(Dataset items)
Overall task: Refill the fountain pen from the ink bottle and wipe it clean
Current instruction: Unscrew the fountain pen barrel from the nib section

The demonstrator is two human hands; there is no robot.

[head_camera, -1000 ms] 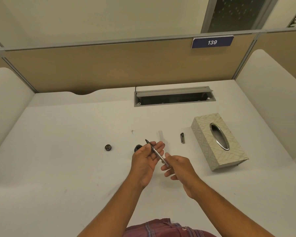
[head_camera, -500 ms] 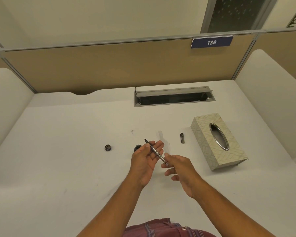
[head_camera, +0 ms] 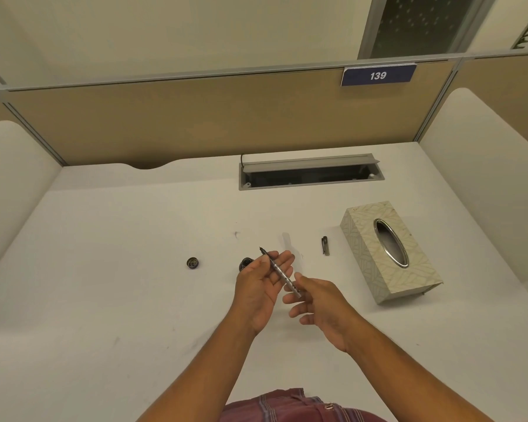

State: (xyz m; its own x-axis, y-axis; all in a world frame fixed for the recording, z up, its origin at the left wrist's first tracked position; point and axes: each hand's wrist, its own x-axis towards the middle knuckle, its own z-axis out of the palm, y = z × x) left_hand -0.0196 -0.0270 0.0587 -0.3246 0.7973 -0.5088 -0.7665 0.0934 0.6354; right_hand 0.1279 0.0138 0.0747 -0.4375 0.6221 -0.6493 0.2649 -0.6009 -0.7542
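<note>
The thin silver fountain pen [head_camera: 279, 273] lies slanted across my left hand [head_camera: 261, 287], nib pointing up and away. My thumb and fingers pinch its front half. My right hand [head_camera: 320, 309] pinches the pen's rear end with thumb and forefinger. The small dark ink bottle [head_camera: 245, 264] stands on the white desk [head_camera: 119, 300] just behind my left hand, partly hidden by it. Its round cap [head_camera: 193, 263] lies to the left. A dark pen cap with clip [head_camera: 326, 245] and a clear barrel piece [head_camera: 287, 242] lie behind my hands.
A patterned tissue box [head_camera: 390, 251] with a metal oval opening stands at the right. A grey cable hatch [head_camera: 310, 172] is sunk into the desk at the back. Tan partitions and white side panels enclose the desk.
My right hand has slid slightly back along the pen's rear end and its fingers have spread a little. The pen stays in my left hand, almost unmoved.
</note>
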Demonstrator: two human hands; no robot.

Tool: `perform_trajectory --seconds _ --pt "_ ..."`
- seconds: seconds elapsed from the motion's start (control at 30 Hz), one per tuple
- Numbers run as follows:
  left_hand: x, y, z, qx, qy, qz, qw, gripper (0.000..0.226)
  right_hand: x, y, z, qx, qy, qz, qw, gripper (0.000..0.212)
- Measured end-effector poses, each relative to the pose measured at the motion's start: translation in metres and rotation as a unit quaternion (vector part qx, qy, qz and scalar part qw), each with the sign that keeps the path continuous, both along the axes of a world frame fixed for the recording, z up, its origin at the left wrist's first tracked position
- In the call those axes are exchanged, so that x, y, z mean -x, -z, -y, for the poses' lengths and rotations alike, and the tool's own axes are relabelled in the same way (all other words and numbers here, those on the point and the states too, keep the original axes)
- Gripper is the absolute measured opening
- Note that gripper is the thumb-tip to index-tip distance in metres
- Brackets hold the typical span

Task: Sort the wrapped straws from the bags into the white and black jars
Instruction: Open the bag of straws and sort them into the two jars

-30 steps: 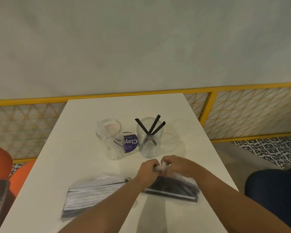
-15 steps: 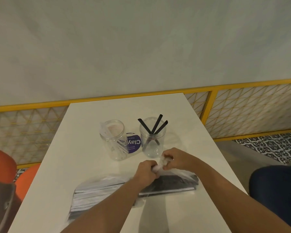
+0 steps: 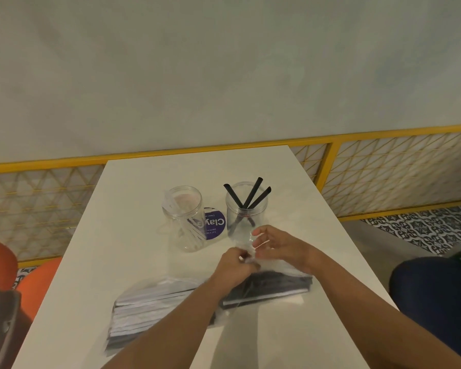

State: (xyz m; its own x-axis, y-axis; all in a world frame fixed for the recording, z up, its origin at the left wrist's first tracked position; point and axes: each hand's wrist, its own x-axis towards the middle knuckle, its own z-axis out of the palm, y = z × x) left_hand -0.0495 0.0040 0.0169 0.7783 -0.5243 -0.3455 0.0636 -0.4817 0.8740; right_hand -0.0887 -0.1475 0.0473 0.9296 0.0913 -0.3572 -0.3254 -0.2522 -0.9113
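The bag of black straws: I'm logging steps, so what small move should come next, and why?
Probably spread the bag's mouth open. The left hand pinches the gathered plastic of the bag of black straws, the right hand is at its neck, and no straw is out yet for the jar with three black straws.

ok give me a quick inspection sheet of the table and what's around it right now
surface: white table, plain top.
job's things: left jar holds white straws; right jar holds three black straws; bag of white straws lies at the near left; bag of black straws lies under the hands.
clutter: purple round label between the jars.
grippers: left hand pinches the black bag's gathered top; right hand is at the same top, grip unclear.
cables: nothing seen.
surroundings: yellow railing behind the table, orange seat at left, patterned floor at right.
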Motion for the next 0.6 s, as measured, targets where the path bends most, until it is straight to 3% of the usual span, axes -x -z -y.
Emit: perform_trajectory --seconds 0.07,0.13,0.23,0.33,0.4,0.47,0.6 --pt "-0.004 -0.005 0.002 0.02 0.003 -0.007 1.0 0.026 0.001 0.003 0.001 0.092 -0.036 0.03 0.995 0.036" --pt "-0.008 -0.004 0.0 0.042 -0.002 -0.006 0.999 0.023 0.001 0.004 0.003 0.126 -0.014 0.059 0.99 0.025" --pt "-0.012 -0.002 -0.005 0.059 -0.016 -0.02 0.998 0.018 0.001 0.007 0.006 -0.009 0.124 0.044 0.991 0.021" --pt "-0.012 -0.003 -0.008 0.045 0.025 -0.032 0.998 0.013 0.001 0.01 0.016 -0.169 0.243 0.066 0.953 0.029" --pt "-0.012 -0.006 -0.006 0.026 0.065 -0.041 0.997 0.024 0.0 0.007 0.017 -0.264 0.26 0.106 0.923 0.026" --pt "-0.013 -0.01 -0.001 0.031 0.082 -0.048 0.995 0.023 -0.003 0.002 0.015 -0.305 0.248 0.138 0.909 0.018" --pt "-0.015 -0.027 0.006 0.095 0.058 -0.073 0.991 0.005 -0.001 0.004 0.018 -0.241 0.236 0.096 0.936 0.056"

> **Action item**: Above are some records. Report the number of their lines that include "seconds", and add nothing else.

> **Reply**: 3